The first objective of this work is to determine the extent to which the literature can be synthesized by meta-analysis to describe the evolution of patient signs and symptoms during the course of EVD, and to identify clinical predictors of mortality with greater confidence. The second aim is to determine the extent to which the literature constitutes ‘actionable data’ [10]. This is the extent to which the findings are accessible, objective and sufficient to inform clinical, public health and research decision-making for future outbreaks [10]. This work is the first systematic analysis of clinical data accumulated during the outbreak.

Methods

This systematic review was conducted in accordance with PRISMA guidelines [11] and prospectively registered on the PROS-PERO database (registration CRD42017070150).

Data sources and searches

We conducted a systematic search of PubMed for articles pub-lished between 1 January 2014 and 31 May 2017, updating a search published previously [9]. The search term was ‘Ebola’ We searched for epidemiological data (case number and mortality data) on the WHO website.
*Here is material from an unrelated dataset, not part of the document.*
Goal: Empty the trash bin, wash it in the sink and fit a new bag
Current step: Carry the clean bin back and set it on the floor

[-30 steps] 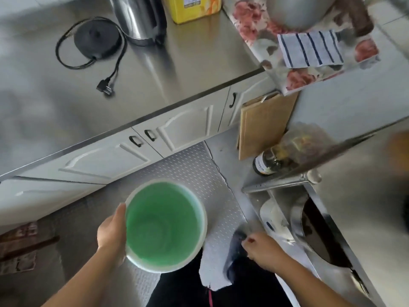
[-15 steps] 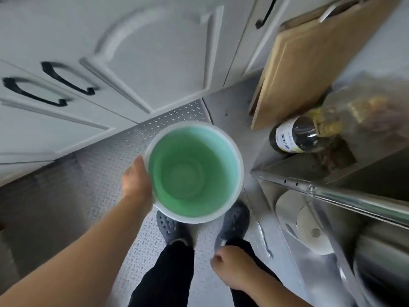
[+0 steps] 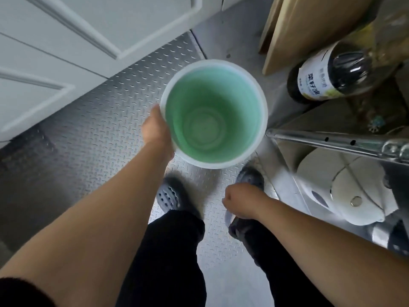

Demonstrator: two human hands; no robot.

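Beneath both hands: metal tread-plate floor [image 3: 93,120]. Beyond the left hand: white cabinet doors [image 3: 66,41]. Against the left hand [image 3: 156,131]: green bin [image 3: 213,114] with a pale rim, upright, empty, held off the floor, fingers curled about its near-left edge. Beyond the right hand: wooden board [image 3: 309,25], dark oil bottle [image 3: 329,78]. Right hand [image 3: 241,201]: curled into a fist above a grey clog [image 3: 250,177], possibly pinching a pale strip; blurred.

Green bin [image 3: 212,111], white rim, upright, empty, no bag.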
Study selection and criteria

We included articles describing hospitalized individuals with laboratory-confirmed EVD who were treated in the three most affected countries (Liberia, Sierra Leone, Guinea) during the epidemic in West Africa (2013–2016).

We included articles that described one or more clinical aspects of disease (defined as a symptom, examination finding, or laboratory investigation finding) and an acute patient outcome (at a minimum, death up to or within 28 days of discharge). Hospitalization was defined as admission to an Ebola Treatment Unit/Centre (ETC) or a pre-existing hospital. A post hoc addition was made to include several sites that were originally termed Ebola holding centres but admitted patients and provided supportive medical therapy (e.g. intravenous fluids) and that were retrospectively retermed as ETCs by national governments. To identify representative clinical data sets, articles must have included all EVD patients in their facility for the defined period and so articles that reported a subset of patients (usually on the basis of age or pregnancy status) were excluded, as were articles that included additional enrolment criteria (usually clinical trials).

We excluded articles that described fewer than ten patients. Language was restricted to articles with English and French abstracts.

Data extraction and quality assessment

We reviewed manuscript titles, abstracts and full text in duplicate based on pre-agreed selection criteria. For eligible articles, data were extracted in duplicate into an electronic data form, with two independent reviewers following the study data management standard operating procedure. The senior author made final determination of article selection or data extraction where there was disagreement. Quality assessment was performed only by the senior author.

We extracted study characteristics including the number of patients included, selection criteria, dates of patient enrolment and dates of publication. Where hospitalized and non-hospitalized patients were included, we extracted only data on hospitalized patients.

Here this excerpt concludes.